Research and practical delivery


SMART-UP was an EU- funded project running across five countries. NEA’s study sought to understand the impact tailored energy advice can have on the active use of a smart meter and in-home display (IHD) to manage energy consumption in vulnerable households. Our research demonstrated that smart meters can benefit vulnerable and low-income households – but in most cases this requires additional support and advice.

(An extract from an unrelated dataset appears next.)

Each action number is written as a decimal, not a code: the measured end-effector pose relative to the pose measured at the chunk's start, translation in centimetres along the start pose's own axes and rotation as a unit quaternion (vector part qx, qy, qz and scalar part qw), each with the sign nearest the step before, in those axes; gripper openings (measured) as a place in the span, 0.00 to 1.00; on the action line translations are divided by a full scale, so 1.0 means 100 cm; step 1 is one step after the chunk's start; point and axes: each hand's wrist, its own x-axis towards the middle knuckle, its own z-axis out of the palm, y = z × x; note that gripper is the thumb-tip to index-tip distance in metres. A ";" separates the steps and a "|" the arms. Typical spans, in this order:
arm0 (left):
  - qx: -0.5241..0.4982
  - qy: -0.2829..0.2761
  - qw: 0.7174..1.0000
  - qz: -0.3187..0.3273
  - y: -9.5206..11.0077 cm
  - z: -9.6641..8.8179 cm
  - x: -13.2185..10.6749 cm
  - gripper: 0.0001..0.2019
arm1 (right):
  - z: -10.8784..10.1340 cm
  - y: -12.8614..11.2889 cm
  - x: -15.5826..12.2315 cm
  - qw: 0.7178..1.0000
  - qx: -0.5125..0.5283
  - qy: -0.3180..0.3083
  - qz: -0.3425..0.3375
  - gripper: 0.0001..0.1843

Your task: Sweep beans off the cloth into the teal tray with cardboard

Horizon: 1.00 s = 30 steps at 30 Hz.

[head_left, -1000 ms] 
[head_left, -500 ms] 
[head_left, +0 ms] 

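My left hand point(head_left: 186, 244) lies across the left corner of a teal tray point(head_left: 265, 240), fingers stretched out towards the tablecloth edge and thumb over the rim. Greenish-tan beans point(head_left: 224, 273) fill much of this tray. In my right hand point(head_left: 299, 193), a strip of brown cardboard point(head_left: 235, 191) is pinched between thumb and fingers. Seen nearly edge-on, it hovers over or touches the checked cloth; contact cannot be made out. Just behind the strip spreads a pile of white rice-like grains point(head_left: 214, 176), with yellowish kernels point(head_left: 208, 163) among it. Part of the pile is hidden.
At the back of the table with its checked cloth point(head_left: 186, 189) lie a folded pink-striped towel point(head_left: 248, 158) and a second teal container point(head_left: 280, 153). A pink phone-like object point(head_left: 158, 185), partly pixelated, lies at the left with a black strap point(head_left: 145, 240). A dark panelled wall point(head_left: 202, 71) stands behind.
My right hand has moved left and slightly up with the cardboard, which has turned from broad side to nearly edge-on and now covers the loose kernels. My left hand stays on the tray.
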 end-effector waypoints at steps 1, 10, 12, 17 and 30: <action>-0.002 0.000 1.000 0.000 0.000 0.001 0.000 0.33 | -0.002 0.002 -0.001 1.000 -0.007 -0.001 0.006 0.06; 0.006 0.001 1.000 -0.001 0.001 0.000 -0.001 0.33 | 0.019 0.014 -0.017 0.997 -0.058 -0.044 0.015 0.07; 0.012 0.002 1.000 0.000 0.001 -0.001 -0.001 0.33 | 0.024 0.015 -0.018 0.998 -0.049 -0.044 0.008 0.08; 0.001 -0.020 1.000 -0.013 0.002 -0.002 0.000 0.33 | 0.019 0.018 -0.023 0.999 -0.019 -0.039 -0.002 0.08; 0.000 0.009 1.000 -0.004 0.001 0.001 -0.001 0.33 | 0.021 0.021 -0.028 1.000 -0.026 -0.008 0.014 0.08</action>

The study found that providing advice and support was successful in enabling vulnerable households to engage and understand their smart meter and in-home display, and with increasing the range of purposes for which people used them, as well as the frequencies with which tasks were carried out. Following the interventions householders were much more likely to use their smart meters and accompanying smart energy displays to undertake activities such as checking how much electricity they were using and setting budgets, and there were increases in the percentage of householders who were also making changes to how they used energy at home. The full UK research report is available here and for more information on SMART-UP visit


energywise – NEA was a partner on the UK Power Networks-led project energywise; exploring how fuel poor customers can benefit from a smart meter and participate in energy saving and demand side response opportunities.

The project successfully installed 230 credit smart meters and 93 prepayment smart meters in the homes of 323 social housing tenants living in the deprived borough of Tower Hamlets in East London. In targeting this group, the project generated valuable learnings on how to engage and support energy consumers identified by previous research as vulnerable to realising benefits from their smart meter and in-home display. Specifically, low income households, social housing tenants, prepayment meter consumers and those who do not speak English proficiently.